Aquella primera tarde trató de no alterarse, pero la sangre le palpitaba en los genitales. Era el momento. Los niños habían entrado hacía un par de horas al estudio. Habían jugado todo el rato, sin haber advertido acaso los pensamientos de Egon. Tomó las acuarelas y les dio las indicaciones. Willie, su mujer, iba a tardar un buen rato en regresar a casa. Comenzó con pincelazos tibios, ángulos tradicionales. Luego les pidió a los niños que interactuaran entre ellos, les sugirió posiciones más arriesgadas. Recordó que por la noche tenía una cita con un hombre del mercado selecto; sabía que le darían buena plata por los dibujos, pero no era eso lo que realmente lo motivaba.
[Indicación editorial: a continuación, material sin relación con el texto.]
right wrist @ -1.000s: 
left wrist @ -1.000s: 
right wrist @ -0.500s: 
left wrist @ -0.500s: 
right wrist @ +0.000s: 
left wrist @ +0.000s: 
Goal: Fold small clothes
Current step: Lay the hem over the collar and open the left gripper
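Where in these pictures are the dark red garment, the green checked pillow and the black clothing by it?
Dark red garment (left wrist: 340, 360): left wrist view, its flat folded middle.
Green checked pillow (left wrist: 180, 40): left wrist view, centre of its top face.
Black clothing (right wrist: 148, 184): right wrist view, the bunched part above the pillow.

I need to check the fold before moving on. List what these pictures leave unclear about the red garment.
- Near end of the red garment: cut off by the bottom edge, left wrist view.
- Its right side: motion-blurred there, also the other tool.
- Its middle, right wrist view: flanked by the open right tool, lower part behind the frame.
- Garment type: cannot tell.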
Los guardias de la cárcel observan a Schiele. Aquel transgresor del orden moral pinta su décimo autorretrato. Es un hombre cadavérico y triste, alucinado por su destino. Las risas de los celadores lo regresan a su mundo tras las rejas. “Me siento purificado, no castigado. Me siento purificado, no castigado”, repite Egon Schiele sin poder parar.
El crimen, una revolución surrealista
Al entrar al departamento la densidad del ambiente reptó hasta la nariz de Violette. El olor a gas era muy fuerte, tanto así que tuvo que salir de nuevo al pasillo para tomar aire. Sostuvo la respiración, a pesar del ataque de una repentina arcada. Entró. Su padre estaba muerto, tirado sobre el piso, mientras que su madre agonizaba. La madera de las escaleras del edificio rebotaba con el paso firme de los policías, quienes habían sido llamados por los vecinos. “Asesina”, “prostituta”, “monstruo” le gritaban a la joven, desde el piso de arriba.
—¿Cuál fue el motivo?
—Mi padre me tocaba. Metía su pito debajo de mi falda para que yo lo sintiera.
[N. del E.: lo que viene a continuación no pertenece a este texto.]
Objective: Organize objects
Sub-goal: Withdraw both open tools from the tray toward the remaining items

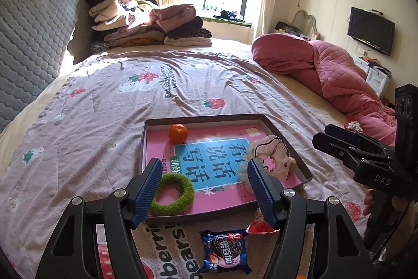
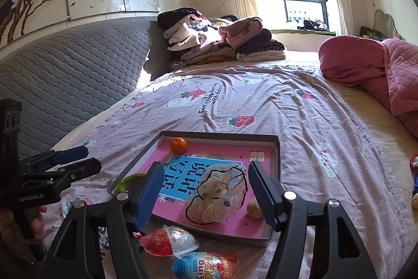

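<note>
A shallow box tray [image 1: 209, 118] [image 2: 219, 135] with a pink and blue printed floor lies on the bed. In it are an orange [image 1: 178, 133] [image 2: 178, 145], a green fuzzy ring [image 1: 173, 193] [image 2: 128, 180], a pale scrunchie with a black cord [image 1: 271, 154] [image 2: 219, 196] and a small tan ball [image 2: 254, 208]. On the sheet in front lie a blue cookie packet [image 1: 225, 251], a red and clear egg-shaped pack [image 2: 168, 241] [image 1: 258, 225] and a blue and red snack pack [image 2: 203, 266]. My left gripper [image 1: 203, 190] is open and empty above the tray's near edge. My right gripper [image 2: 202, 194] is open and empty over the scrunchie.
The bed has a pink strawberry-print sheet [image 1: 156, 85]. Folded clothes [image 1: 146, 18] are piled at the far end, a pink quilt [image 1: 339, 75] lies at the right, and a grey padded headboard [image 2: 65, 75] is on the left. More small items [image 2: 414, 182] lie at the right edge.
</note>
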### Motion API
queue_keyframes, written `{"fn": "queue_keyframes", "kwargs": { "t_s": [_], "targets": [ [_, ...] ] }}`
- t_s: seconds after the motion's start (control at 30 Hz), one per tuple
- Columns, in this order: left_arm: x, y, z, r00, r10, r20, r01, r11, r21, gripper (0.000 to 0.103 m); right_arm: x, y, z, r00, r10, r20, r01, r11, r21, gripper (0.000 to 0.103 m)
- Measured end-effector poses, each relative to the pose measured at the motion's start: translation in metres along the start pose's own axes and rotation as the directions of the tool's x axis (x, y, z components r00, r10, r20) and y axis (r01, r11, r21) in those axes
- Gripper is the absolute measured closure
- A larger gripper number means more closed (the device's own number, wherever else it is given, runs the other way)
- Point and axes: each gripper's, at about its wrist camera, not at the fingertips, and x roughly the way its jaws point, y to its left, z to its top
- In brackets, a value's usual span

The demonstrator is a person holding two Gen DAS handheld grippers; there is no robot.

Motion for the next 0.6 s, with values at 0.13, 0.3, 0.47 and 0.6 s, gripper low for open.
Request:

—Y tu madre… ¿Por qué también ella?
—Bueno… quería evitarle la vergüenza.
A pesar de que la corte era un sitio lúgubre, Violette lucía como un ángel: delicada, inocente, bella; era un ángel a punto de ser condenado a morir. Al menos eso pensaba André Breton y buena parte de los surrealistas. La historia trágica de la joven atrajo el repudio de la gente, pero también una serie de obras artísticas de los más reconocidos pintores y poetas de los años treinta. “Violeta ha soñado con derrotar, con haber derrotado el horrible nudo de serpiente de los lazos de sangre”.
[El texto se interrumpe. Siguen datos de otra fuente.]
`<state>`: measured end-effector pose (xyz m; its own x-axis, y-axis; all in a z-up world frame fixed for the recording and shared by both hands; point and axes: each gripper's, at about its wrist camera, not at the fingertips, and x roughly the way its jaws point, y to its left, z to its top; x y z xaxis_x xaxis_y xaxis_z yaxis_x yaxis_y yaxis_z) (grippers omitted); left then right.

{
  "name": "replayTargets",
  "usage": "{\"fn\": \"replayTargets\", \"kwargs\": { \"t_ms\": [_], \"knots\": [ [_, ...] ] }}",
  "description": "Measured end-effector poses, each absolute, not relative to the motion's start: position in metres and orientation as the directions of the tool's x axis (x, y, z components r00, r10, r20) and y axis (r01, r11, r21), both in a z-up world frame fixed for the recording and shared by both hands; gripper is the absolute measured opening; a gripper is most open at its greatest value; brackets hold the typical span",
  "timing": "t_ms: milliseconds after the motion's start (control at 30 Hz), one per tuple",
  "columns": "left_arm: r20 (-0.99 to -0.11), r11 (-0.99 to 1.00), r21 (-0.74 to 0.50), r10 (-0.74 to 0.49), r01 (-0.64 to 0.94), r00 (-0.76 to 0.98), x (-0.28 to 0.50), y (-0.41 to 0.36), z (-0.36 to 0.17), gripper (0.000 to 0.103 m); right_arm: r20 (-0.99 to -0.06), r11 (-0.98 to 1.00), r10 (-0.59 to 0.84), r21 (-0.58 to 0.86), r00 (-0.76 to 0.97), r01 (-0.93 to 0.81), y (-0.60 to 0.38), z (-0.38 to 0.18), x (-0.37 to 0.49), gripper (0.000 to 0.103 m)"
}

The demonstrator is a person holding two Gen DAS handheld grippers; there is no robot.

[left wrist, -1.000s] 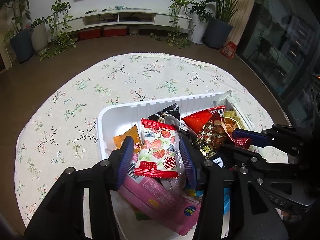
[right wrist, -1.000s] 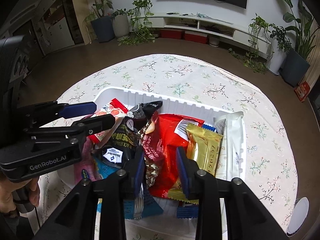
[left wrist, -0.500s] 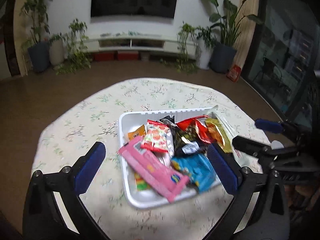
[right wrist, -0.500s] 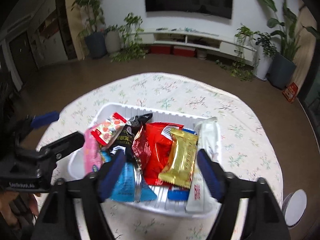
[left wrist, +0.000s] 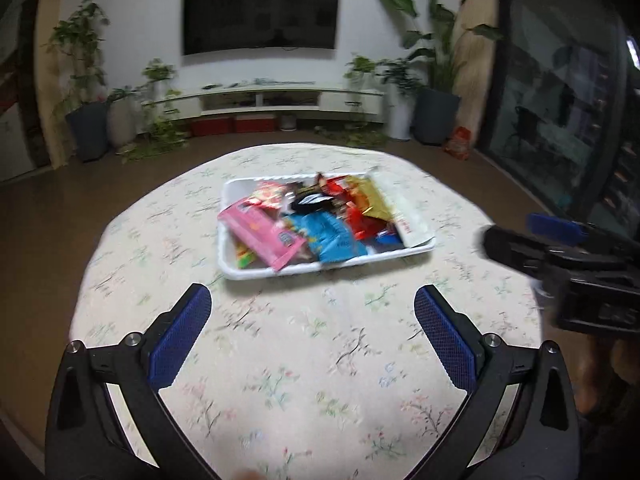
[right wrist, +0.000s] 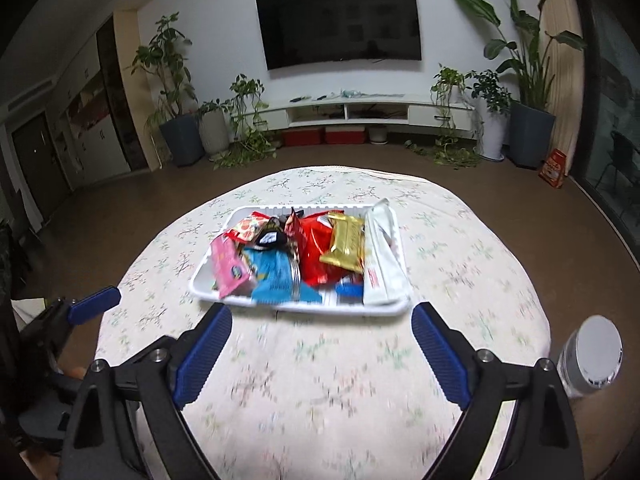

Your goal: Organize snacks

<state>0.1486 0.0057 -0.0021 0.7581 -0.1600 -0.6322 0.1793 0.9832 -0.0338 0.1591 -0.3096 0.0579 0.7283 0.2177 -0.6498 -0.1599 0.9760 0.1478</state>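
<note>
both tongs [left wrist: 312, 334] [right wrist: 322, 354] pulled back, just opened, empty, snack tray [left wrist: 228, 256] ahead, apart

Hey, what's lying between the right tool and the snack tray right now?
Nothing: only bare floral tablecloth separates the open right tool from the white snack tray, seen in the right wrist view.

**Black frames, blue pads**

Your left hand-held gripper [left wrist: 312, 332] has two matte black fingers, each lined inside with a blue cross-hatched pad [left wrist: 180, 340] and fixed by silver screws [left wrist: 133, 338] behind the pad. Your right hand-held gripper [right wrist: 320, 344] is built alike: black angular arms, ribbed blue pads [right wrist: 438, 354], silver screws [right wrist: 483, 356] behind them.
</note>
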Motion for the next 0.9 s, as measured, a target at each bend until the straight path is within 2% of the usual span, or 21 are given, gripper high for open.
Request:
{"fn": "replayTargets", "kwargs": {
  "t_ms": [133,233,400,500,900],
  "knots": [
    [-0.658,0.995,0.100,0.060,0.007,0.750,0.137,0.001,-0.002,0.103,-0.621,0.981,0.192,0.149,0.760,-0.126,-0.324,0.065,0.124,0.095],
    [-0.604,0.976,0.216,0.156,-0.028,0.782,0.123,-0.010,0.001,0.103,-0.608,0.983,0.174,0.152,0.774,-0.102,-0.335,0.068,0.104,0.095],
    [-0.601,0.993,0.114,0.064,0.006,0.797,0.107,-0.009,0.018,0.103,-0.595,0.980,0.178,0.181,0.784,-0.085,-0.346,0.070,0.085,0.096],
    [-0.585,0.989,0.150,0.079,0.012,0.807,0.101,-0.016,0.026,0.103,-0.590,0.981,0.172,0.179,0.789,-0.080,-0.349,0.072,0.076,0.096],
    [-0.611,0.989,0.144,0.070,0.024,0.789,0.091,-0.020,0.037,0.103,-0.571,0.989,0.121,0.136,0.812,-0.051,-0.350,0.083,0.060,0.096]
  ]
}}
La edición del libro colectivo era simple, pero el título era provocador: Violette Noziére. Poemas, documentos e ilustraciones fueron hechos en honor a la jovencita que había envenenado a sus padres y luego había fingido un supuesto suicidio. “Las heladas noches dentro de la sombría prisión fueron la recompensa del castigo que más tarde, la clemencia le reclamó a la razón”.
Sin importar cualquier maravilla artística, la gente pidió justicia para el crimen que cometió aquel “monstruo con falda”. Luego de meses de espera, el juez decidió perdonar a Noziére; le quitó la sentencia de muerte y redujo su condena a doce años de trabajos forzados. ®
Bibliografía
Beux Arts Magazine, Crime et Châtiment, Les artistes fascinés par les grandes criminels, Hors Série Le Figaro.